▶ [What you will do] Among the entries, which lines carry the string "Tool"? Copy every one.

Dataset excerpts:
'''
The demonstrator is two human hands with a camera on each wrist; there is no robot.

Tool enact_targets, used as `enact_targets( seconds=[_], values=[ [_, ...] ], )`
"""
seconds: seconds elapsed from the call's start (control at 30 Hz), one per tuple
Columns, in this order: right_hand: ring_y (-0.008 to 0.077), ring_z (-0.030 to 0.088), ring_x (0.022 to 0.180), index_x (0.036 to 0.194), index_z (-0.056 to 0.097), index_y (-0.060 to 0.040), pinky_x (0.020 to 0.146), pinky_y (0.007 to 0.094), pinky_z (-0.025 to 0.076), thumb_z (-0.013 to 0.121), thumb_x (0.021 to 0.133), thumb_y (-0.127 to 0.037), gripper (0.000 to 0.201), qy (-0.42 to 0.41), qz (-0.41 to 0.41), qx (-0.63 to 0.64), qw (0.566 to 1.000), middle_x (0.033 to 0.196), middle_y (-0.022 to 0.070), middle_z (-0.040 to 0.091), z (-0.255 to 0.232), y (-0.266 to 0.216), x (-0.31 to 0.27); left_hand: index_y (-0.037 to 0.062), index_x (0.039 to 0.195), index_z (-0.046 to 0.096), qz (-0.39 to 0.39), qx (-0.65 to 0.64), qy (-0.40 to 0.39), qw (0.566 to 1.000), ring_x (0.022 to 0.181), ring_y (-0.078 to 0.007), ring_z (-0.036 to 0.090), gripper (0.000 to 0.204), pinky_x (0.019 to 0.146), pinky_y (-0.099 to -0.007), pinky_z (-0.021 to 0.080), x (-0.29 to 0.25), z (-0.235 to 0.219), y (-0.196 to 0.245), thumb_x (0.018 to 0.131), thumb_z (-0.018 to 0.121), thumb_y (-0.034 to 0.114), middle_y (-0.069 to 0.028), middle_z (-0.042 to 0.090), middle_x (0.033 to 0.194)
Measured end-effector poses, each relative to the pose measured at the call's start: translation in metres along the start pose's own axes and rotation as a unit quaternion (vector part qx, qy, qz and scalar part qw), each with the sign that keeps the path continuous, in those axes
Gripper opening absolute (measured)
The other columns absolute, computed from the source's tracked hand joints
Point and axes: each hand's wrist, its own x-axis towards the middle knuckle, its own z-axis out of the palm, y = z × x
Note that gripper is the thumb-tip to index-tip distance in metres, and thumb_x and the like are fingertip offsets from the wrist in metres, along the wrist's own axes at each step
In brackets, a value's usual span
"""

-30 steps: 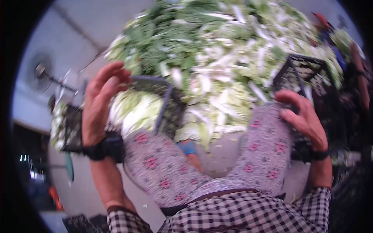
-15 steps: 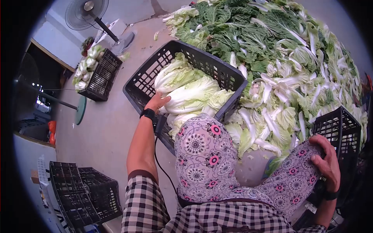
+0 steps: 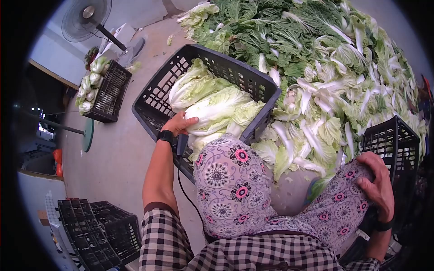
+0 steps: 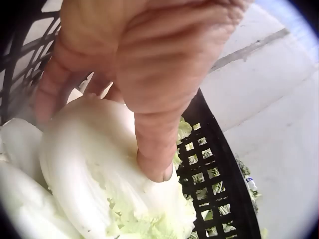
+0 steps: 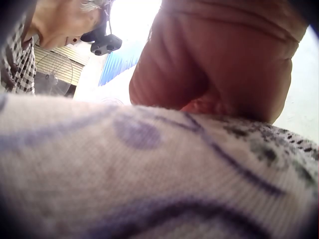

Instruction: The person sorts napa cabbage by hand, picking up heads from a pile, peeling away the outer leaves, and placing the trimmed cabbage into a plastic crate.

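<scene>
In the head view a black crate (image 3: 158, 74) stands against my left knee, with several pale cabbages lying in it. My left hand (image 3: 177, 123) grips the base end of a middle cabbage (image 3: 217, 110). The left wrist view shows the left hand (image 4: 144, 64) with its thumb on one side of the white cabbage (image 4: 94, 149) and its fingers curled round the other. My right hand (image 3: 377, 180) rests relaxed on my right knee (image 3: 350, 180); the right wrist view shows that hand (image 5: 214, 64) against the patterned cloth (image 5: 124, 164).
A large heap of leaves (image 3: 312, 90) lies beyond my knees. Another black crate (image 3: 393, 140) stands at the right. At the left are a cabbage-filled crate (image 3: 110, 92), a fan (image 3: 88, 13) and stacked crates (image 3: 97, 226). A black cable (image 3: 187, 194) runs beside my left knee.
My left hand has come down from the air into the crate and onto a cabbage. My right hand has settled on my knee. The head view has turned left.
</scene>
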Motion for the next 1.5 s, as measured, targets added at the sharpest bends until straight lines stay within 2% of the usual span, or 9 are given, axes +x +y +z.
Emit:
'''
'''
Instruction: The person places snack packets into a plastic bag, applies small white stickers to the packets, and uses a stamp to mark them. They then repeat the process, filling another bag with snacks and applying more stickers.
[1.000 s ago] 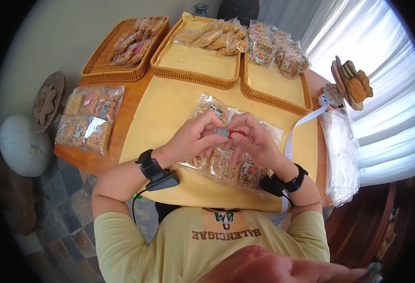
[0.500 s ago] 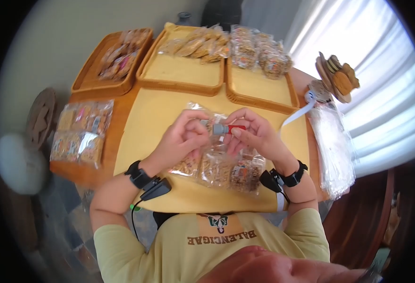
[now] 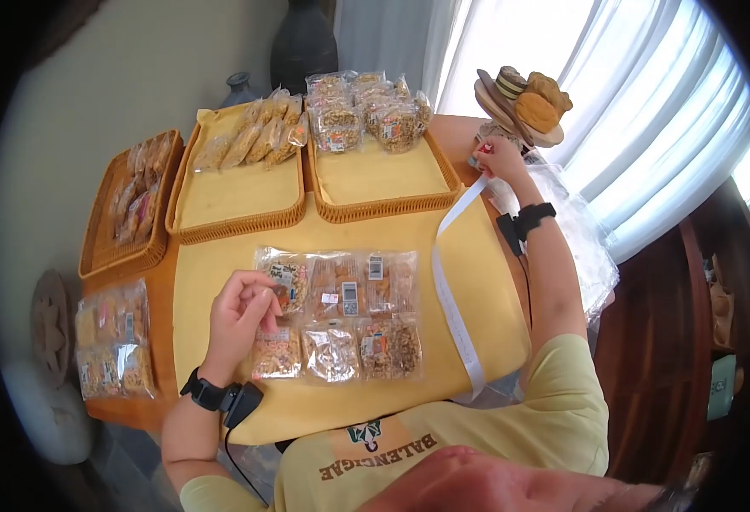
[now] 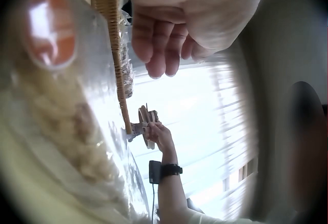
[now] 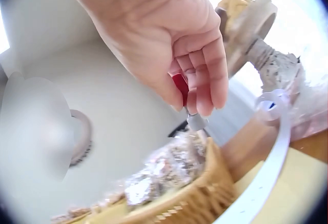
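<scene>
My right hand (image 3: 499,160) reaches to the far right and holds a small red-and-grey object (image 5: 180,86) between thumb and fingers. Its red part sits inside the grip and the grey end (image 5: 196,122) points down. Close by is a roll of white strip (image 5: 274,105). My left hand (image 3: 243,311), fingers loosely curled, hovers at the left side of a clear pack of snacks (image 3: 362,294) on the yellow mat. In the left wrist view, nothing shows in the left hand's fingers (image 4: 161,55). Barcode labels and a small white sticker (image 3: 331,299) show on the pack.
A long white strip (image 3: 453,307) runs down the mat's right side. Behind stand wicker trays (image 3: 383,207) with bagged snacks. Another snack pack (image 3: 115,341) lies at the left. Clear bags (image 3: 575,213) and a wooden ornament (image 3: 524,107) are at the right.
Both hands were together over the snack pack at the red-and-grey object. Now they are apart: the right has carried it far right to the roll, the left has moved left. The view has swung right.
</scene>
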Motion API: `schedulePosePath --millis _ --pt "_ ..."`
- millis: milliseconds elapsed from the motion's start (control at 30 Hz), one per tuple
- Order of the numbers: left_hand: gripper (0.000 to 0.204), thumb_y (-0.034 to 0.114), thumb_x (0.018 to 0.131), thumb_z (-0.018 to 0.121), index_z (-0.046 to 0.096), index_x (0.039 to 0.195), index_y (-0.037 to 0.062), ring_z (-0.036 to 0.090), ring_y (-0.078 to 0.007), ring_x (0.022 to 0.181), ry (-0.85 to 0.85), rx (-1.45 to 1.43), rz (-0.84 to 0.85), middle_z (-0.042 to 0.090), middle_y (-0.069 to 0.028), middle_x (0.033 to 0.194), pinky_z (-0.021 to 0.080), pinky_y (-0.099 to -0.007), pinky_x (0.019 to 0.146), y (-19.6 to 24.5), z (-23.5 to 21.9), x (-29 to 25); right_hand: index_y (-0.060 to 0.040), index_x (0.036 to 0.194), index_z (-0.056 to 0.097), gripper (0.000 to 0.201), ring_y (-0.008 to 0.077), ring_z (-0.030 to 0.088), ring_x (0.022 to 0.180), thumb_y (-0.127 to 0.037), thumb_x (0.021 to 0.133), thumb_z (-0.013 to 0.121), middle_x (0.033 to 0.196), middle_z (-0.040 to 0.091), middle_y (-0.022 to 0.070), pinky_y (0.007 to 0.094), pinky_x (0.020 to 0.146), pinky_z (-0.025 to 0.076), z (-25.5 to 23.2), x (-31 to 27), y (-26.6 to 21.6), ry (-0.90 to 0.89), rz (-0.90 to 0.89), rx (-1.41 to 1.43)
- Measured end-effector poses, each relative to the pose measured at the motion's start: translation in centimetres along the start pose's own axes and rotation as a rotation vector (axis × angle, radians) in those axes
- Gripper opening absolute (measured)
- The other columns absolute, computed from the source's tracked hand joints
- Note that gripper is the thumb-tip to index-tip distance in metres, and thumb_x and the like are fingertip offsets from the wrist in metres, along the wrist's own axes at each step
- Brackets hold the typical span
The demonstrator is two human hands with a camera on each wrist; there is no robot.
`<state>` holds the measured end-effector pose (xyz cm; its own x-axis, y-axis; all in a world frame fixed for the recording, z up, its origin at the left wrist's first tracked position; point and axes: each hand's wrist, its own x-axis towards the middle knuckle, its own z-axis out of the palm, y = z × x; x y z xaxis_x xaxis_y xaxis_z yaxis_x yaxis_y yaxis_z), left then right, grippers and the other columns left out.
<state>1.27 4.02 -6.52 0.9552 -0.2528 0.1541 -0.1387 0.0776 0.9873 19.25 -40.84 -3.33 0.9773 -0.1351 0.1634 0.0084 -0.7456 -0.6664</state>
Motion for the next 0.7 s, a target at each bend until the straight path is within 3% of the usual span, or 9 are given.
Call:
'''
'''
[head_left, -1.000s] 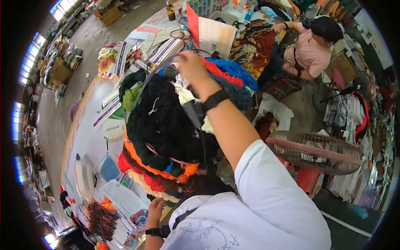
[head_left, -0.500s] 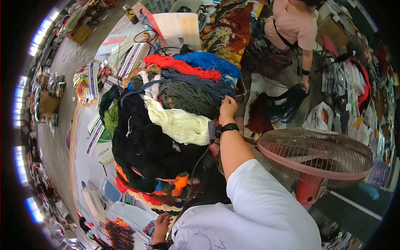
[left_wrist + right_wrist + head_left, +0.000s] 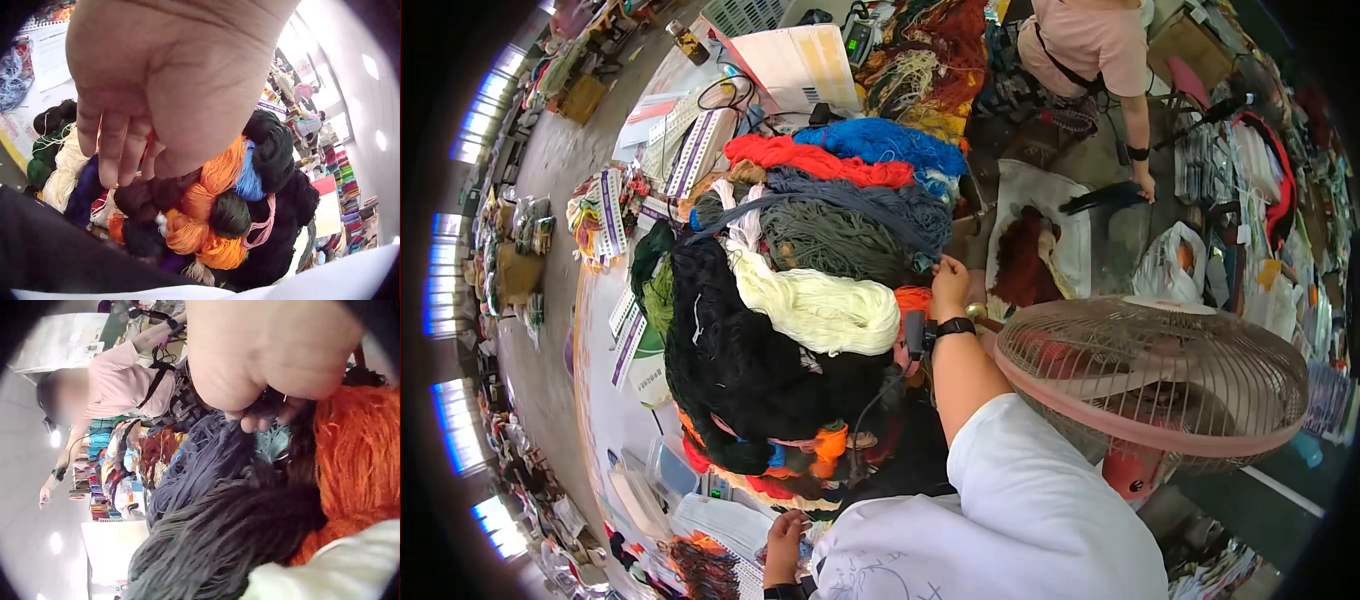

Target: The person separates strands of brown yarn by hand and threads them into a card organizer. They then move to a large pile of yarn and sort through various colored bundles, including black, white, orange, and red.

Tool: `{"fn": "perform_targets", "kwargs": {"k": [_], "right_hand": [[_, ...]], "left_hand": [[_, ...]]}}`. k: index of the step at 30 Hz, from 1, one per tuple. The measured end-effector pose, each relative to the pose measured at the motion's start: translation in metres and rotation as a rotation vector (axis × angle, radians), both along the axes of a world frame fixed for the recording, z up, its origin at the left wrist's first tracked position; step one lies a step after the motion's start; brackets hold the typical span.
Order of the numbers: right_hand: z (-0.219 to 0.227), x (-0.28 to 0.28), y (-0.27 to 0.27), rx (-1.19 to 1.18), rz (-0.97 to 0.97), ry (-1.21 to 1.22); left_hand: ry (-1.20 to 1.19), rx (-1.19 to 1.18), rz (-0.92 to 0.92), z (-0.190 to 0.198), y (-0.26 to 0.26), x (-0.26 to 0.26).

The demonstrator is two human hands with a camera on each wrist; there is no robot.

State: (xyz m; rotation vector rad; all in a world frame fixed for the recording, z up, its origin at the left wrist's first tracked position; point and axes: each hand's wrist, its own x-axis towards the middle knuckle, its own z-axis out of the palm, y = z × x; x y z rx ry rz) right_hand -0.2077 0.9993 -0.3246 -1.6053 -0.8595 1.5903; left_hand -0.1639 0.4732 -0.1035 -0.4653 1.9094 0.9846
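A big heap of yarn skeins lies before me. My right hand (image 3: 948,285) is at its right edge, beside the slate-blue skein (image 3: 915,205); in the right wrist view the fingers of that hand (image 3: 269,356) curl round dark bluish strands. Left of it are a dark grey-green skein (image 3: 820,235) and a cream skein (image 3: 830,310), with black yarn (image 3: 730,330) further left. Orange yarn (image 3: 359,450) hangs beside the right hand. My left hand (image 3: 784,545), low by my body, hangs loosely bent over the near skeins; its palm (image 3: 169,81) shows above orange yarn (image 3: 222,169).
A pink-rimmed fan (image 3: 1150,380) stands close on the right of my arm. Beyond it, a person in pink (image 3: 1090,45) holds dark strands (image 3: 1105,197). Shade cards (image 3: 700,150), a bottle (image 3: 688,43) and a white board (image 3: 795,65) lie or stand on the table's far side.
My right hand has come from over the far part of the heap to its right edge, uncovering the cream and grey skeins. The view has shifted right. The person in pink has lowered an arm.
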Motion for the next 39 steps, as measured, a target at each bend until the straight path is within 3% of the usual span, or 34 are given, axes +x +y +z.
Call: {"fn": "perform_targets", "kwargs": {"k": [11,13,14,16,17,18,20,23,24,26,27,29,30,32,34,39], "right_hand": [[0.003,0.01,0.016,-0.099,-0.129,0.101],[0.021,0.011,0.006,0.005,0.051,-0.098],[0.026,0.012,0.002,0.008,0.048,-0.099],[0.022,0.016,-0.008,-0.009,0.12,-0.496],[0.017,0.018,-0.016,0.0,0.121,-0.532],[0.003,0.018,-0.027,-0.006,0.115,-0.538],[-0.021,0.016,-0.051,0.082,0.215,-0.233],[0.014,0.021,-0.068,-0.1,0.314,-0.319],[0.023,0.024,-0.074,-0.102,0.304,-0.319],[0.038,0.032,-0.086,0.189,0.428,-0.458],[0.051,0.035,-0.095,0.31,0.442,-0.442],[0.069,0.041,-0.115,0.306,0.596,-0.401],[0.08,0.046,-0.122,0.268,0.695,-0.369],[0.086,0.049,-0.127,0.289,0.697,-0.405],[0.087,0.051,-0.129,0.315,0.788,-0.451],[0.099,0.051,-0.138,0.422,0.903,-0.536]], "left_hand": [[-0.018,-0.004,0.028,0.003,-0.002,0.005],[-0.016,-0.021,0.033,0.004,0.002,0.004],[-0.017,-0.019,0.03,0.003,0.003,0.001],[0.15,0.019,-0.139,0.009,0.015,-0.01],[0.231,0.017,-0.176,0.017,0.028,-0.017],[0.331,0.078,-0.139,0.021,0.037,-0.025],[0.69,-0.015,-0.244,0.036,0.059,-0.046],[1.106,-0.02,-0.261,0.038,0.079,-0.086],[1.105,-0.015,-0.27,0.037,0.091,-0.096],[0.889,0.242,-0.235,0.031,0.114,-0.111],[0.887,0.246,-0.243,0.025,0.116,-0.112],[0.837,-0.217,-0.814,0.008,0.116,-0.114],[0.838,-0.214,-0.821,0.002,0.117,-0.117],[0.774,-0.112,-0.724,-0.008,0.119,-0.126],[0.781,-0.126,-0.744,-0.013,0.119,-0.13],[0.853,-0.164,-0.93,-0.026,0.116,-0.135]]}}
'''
▶ [Your response]
Tool enact_targets, used as `enact_targets( seconds=[_], values=[ [_, ...] ], )`
Tool: `{"fn": "perform_targets", "kwargs": {"k": [_], "right_hand": [[_, ...]], "left_hand": [[_, ...]]}}`. k: index of the step at 30 Hz, from 1, one per tuple. The measured end-effector pose, each relative to the pose measured at the motion's start: translation in metres and rotation as a rotation vector (axis × angle, radians), both along the axes of a world frame fixed for the recording, z up, its origin at the left wrist's first tracked position; step one lies a step after the motion's start; brackets hold the typical span.

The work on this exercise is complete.